American extradited on child molestation charges
PHUKET (Gazette, Nation, Kom Chad Luek): A man wanted for child molestation by police in the US state of Missouri was arrested Tuesday afternoon and has been turned over to the US Federal Bureau of Investigation (FBI) for extradition.
During questioning, the suspect, Earl Russel Bonds, tried to kill himself by cutting his left wrist with scissors, but police seized the scissors from him in time.
Bonds, 42, was handed to FBI agents at Phuket International Airport last night and flown to Bangkok to await an extradition order to the US.
Bonds was with his Thai boyfriend when officers from the Phuket Tourist Police and Phuket Immigration Police arrested him at a rented house on Soi Yanui in Rawai about 2 pm on Tuesday.
Police said Bonds entered Thailand August 30 last year and worked as an English teacher, then later as a freelance columnist for an overseas publication.
Bonds did not resist arrest and admitted he was the person on an FBI wanted list, but refused to answer further questions, police said.
Police said Bonds asked for tranquillizer pills during his brief detention at the Phuket Immigration Office before FBI agents picked him up. He grabbed the scissors and cut his left wrist when a police officer on guard turned away to get him water for the pills.
A native of St Louis, Missouri, Bonds has been charged in the US with four counts of molesting an 11-year-old boy in 2003. He was charged in 2004 and fled after posting US$10,000 bail, according to the popular St Louis Most Wanted television show aired in that city by the local Fox Television affiliate in that city.
Phuket Immigration Police Superintendent Pol Col Chanatpol Yongbunjerd told the Gazette today he first received a report from Immigration headquarters in Bangkok that Bonds might have been hiding out somewhere on the island.

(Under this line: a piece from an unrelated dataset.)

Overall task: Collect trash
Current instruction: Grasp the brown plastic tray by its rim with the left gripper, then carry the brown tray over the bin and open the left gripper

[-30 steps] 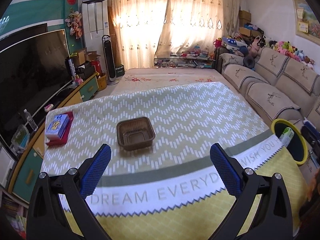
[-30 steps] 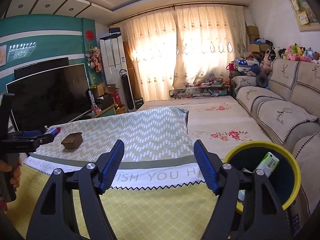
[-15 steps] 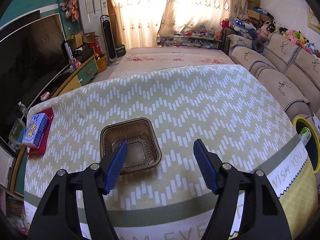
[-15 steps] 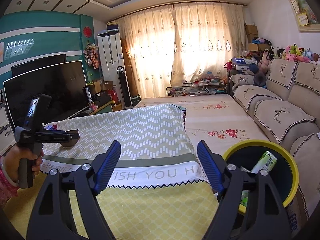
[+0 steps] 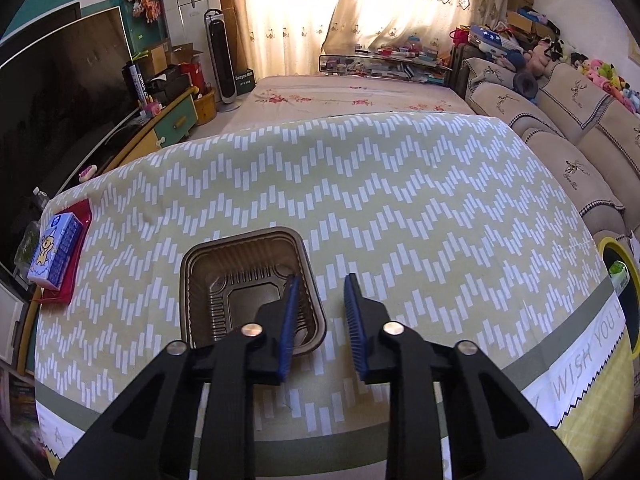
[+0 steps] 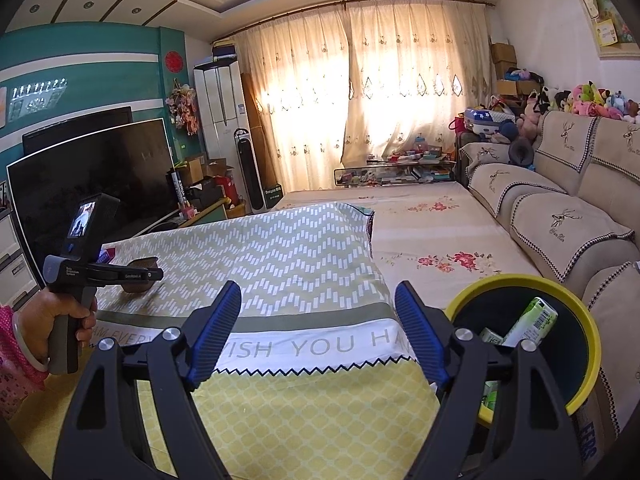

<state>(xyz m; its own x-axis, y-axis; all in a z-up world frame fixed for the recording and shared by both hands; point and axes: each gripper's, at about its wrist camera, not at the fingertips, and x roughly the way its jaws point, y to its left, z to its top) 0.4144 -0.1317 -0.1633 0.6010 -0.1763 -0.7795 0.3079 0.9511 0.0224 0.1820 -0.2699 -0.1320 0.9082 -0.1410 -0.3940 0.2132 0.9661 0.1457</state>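
Straddling one wall of the brown square plastic food tray (image 5: pixel 248 280) on the chevron-cloth table (image 5: pixel 400 208), left gripper (image 5: pixel 320 320) fingers stand narrow, not yet clamped. Right gripper (image 6: pixel 316 332) fingers stand wide, holding nothing, beside the yellow-rimmed dark bin (image 6: pixel 520 284). Bin already holds green cartons (image 6: pixel 528 320); tray remains, judged last.

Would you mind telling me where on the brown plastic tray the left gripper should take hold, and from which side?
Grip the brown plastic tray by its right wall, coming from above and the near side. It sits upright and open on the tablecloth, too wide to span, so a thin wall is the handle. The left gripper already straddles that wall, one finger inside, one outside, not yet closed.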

The initial investigation did not get far due to a lack of details and the fact that Bonds was listed as an African-American, which led investigators to expect him to have a much darker complexion than he actually does, Col Chanatpol said.
Immigration Police had visited his home once earlier, but did not arrest him because they thought he did not match the FBI’s written description.
Further investigation with the help of the Tourist Police led finally to the arrest, Col Chanatpol said.
Bonds had been issued a work permit by the Phuket Employment Service Office as an employee of STN Company Ltd, which described itself as a “business management and development services company”.
Police failed to locate Bonds at the address on the work permit, but subsequent investigation revealed that he had changed jobs and begun working as an English-language teacher and freelance writer, Col Chanatpol said.
At the time of arrest, Bonds had overstayed his permit-to-stay issued by Immigration, he added.
Bonds last year applied for work as a travel writer with the Gazette under the name Chris Bonds and supplied as a writing sample an Internet link to a short fiction story which won him first prize in a local writing competition held by The Boathouse in Kata.
The story is a first-person account of a child who is subject to sexual abuse at the hands of his own father.
In a strange irony that hints at the cycle of such abuse, the story is entitled Escape From Home.